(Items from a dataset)
▼
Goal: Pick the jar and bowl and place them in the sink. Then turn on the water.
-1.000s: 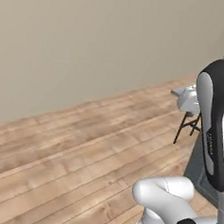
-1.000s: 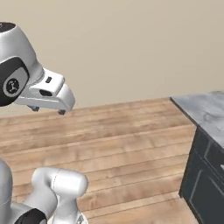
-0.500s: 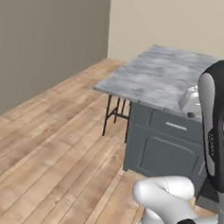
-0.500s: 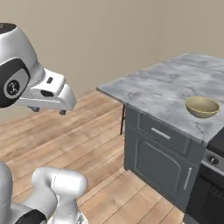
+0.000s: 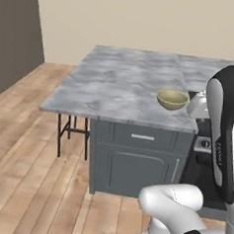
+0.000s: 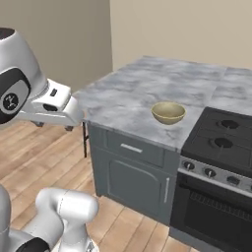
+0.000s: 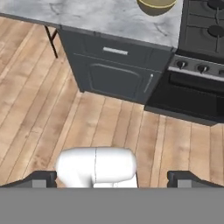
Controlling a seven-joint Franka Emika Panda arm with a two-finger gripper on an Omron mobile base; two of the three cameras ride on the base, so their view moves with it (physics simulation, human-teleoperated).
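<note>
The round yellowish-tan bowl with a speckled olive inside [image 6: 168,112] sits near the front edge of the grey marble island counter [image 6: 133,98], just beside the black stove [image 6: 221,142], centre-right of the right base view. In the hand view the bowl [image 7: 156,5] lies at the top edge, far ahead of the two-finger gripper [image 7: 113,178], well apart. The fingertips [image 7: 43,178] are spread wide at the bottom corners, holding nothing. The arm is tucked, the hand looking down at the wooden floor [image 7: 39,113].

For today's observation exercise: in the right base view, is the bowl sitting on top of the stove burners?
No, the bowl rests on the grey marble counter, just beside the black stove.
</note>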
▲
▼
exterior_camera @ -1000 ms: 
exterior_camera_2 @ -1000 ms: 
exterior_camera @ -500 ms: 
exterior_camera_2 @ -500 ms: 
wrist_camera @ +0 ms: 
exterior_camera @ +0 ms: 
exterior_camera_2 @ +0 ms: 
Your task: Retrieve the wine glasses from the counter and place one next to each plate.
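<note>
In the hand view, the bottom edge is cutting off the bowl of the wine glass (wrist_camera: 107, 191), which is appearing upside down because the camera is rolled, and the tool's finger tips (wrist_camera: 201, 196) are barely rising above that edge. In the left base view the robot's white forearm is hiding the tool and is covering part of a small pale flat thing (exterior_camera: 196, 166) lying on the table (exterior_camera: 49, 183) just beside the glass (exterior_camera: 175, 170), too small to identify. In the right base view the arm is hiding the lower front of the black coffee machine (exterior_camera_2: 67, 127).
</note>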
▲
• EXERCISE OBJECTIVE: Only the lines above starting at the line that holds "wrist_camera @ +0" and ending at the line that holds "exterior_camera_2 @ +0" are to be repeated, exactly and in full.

• WRITTEN RESPONSE:
wrist_camera @ +0 ms: 
exterior_camera @ +0 ms: 
exterior_camera_2 @ +0 ms: 

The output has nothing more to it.